» Instructions for the task: Exactly reproduce the lines of the listing below from the one containing "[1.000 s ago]" through the one containing "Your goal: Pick". Skip the images.

====

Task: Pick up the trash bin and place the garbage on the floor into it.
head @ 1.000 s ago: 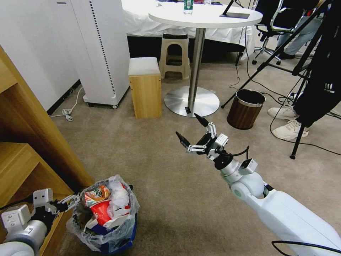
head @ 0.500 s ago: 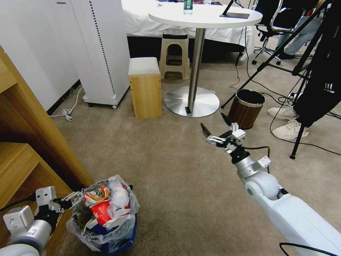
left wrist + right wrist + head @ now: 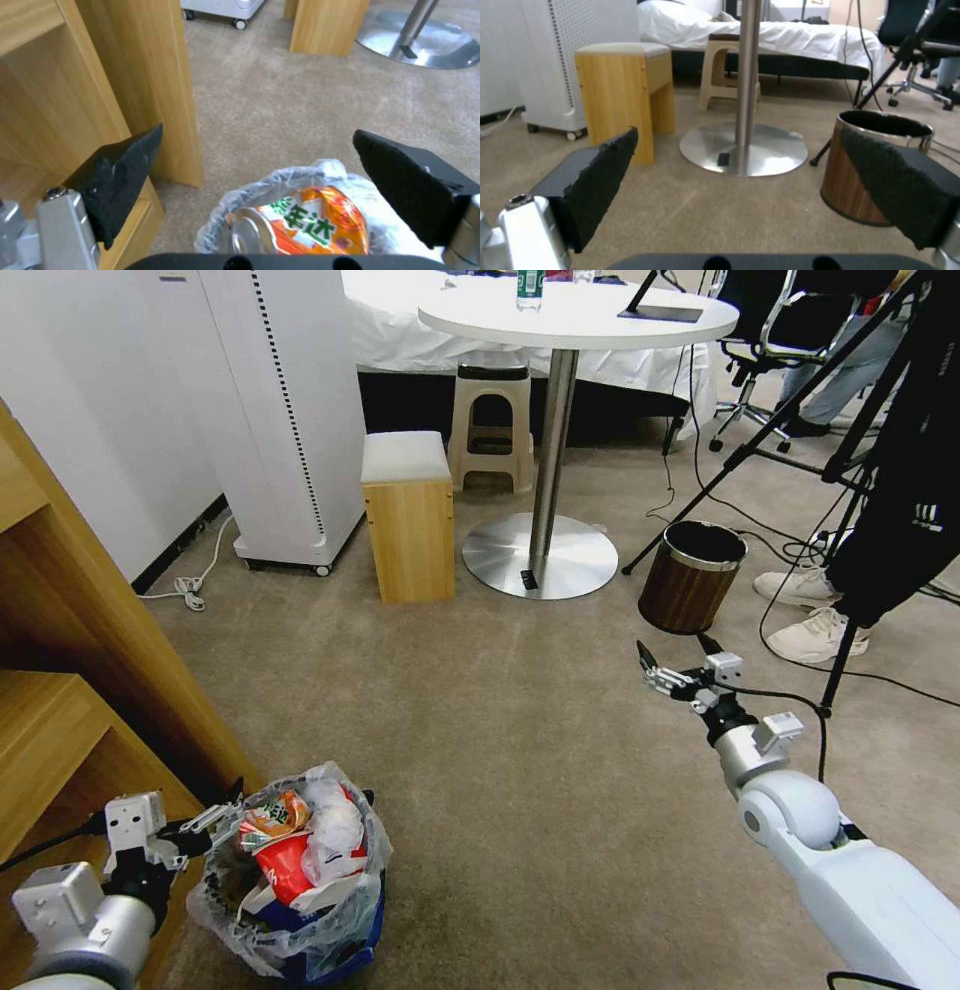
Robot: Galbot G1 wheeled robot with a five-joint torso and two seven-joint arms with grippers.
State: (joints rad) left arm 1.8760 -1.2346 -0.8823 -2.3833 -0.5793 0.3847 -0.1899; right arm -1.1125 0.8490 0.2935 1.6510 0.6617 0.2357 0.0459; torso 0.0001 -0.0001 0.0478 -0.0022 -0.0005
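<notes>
small round black trash bin (image 3: 300, 920) with a crinkly translucent whitish liner bearing a blue patch, holding a crushed orange can (image 3: 310, 221) with green lettering and a red-white paper cup (image 3: 290, 870). plain beige short-pile carpet floor (image 3: 500, 770). brown wood-grain bin (image 3: 690, 575) with a silver metal rim; pale wooden stool (image 3: 408, 515) with a white top.
</notes>
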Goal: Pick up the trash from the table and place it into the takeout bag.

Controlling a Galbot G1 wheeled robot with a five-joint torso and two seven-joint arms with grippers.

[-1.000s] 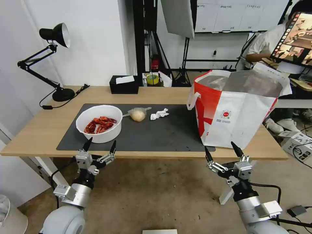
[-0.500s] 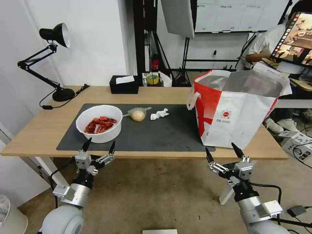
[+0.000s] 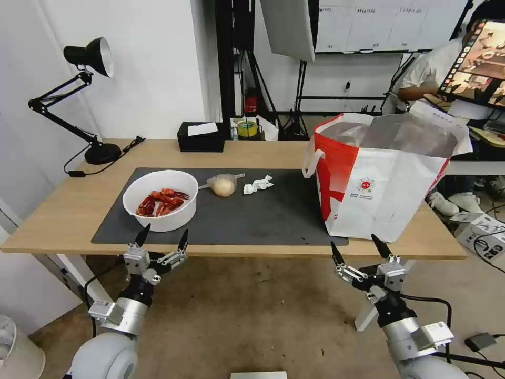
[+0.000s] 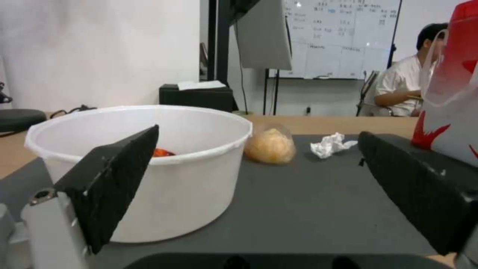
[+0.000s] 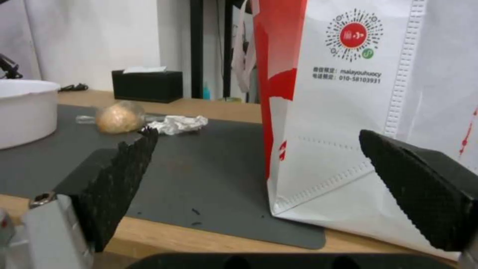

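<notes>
On the table [image 3: 63, 221] lies one grey mat [image 3: 263, 216], and on it I count three pieces of trash. From the left: one white bowl [image 3: 160, 200] with red shells at about 9 o'clock on the mat, one small bag [image 3: 223, 185] with a beige lump at 11 o'clock, and one tissue [image 3: 258, 185] just beside it at 12 o'clock. One takeout bag [image 3: 381, 173] stands upright at 3 o'clock, on the mat's right end.

The left gripper [image 3: 162, 237] hangs below the table's near edge in front of the bowl, fingers spread apart and empty. The right gripper [image 3: 356, 246] hangs in front of the takeout bag, also spread and empty.

The right wrist view lets me read under the round logo [image 5: 354, 34] "malayouhuocy" and "010-58103931"; the head view is too small for this. The left wrist view shows the shells just over the bowl's rim.
</notes>
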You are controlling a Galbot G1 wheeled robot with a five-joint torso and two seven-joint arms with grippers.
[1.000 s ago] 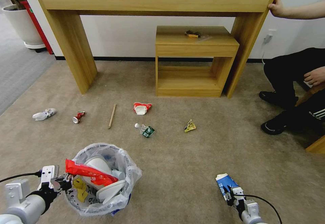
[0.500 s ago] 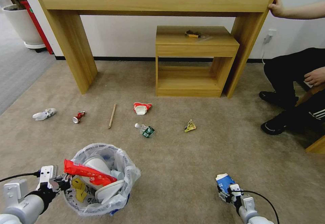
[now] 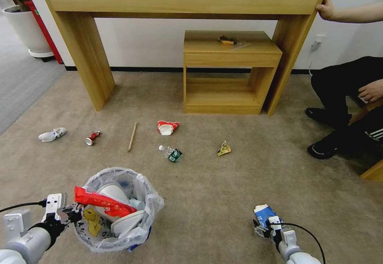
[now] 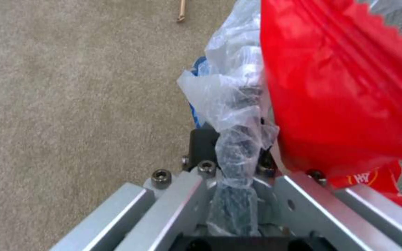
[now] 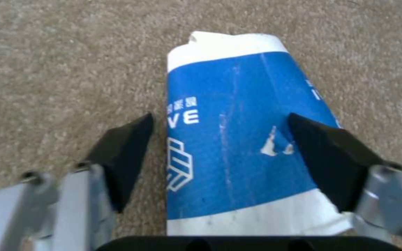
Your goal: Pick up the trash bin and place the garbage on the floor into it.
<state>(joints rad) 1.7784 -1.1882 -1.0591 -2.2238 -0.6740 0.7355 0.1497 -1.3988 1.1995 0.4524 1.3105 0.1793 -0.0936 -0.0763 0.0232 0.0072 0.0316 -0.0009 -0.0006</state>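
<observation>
Here one trash bin point(image 3: 119, 212) sits on the carpet near the robot, lined with a crinkly plastic bag point(image 4: 231, 104). The left end effector point(image 3: 74, 213) is clenched on its rim, at the robot's left side, its arm reaching in low from the left. Inside the bin lie one red wrapper point(image 3: 104, 203), two white slipper soles point(image 3: 119, 212) and a yellow scrap.

To the robot's right, one blue-white pack point(image 3: 263, 213) lies on the floor. The right end effector point(image 3: 266, 226) straddles it with its black fingers point(image 5: 126, 153) spread on either side; in the right wrist view a narrow strip of carpet shows between one finger and the pack, so it is released, not gripping.

Farther out, six pieces of litter lie in a loose row on the floor: one white crumpled wrapper point(image 3: 52, 134), one crushed red can point(image 3: 92, 137), one wooden stick point(image 3: 132, 136), one red-white paper cup point(image 3: 167, 127), one clear bottle point(image 3: 170, 153) and one yellow wrapper point(image 3: 224, 149).
</observation>
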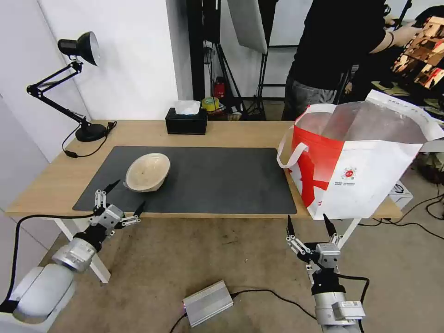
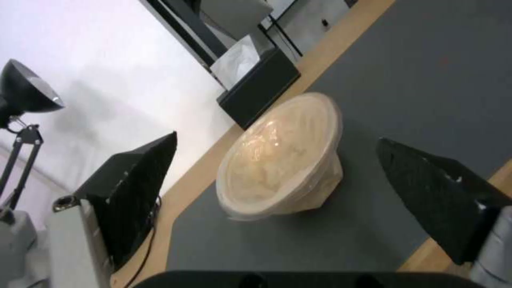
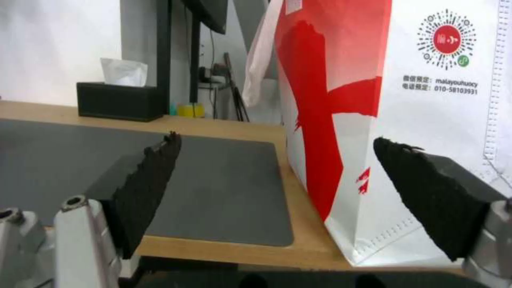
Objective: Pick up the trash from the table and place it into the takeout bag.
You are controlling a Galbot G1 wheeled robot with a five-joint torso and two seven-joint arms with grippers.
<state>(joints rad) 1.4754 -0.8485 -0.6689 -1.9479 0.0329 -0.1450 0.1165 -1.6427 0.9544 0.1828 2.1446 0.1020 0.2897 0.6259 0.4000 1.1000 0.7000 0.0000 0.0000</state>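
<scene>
Beige shallow round bowl [image 1: 148, 172] sits centre-left of the head view on the dark grey rectangular mat [image 1: 222, 180], the left gripper [image 1: 119, 201] spread empty just below it, the right gripper [image 1: 309, 224] released below the red-and-white takeout bag [image 1: 360, 171]; judged step: reach-in, needing rim straddled.

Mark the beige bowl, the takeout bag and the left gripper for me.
beige bowl [image 1: 148, 172]: head view, on its pale inside.
takeout bag [image 1: 370, 178]: head view, on its white front panel.
left gripper [image 1: 125, 198]: head view, midway between its open fingertips, near the table's front edge.
</scene>
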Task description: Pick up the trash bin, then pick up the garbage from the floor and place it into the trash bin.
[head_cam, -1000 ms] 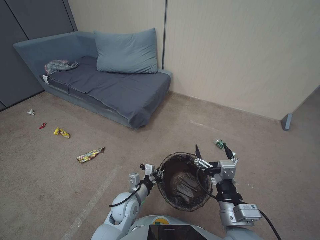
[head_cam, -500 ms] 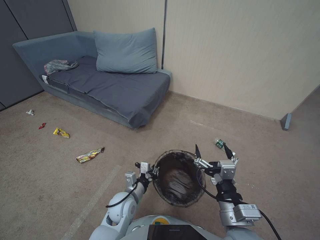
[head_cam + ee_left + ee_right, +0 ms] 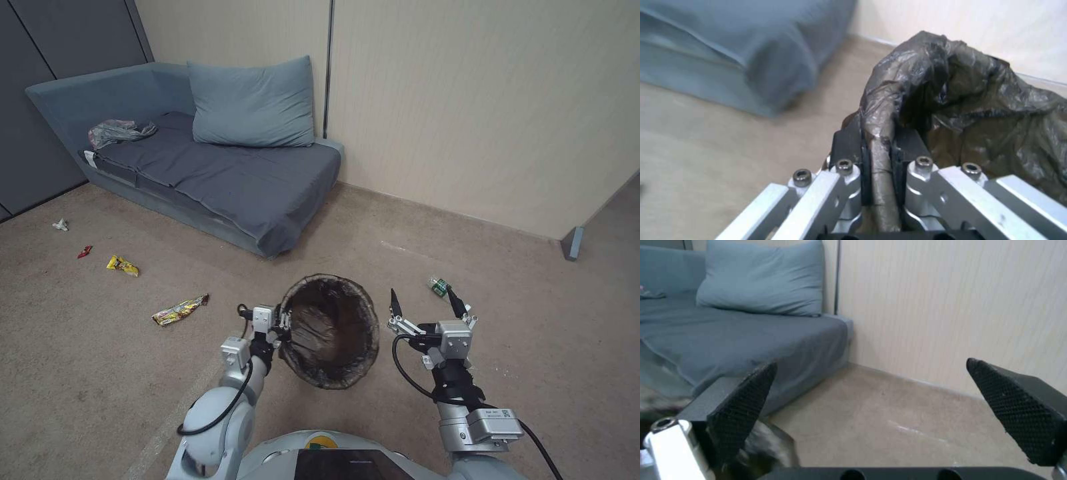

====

» Task result:
[1.000 s ago] 
[0.500 s ago] 
[now] 
[now] 
[now] 
Your goal: Pick up the trash bin and place the garbage on the floor into it.

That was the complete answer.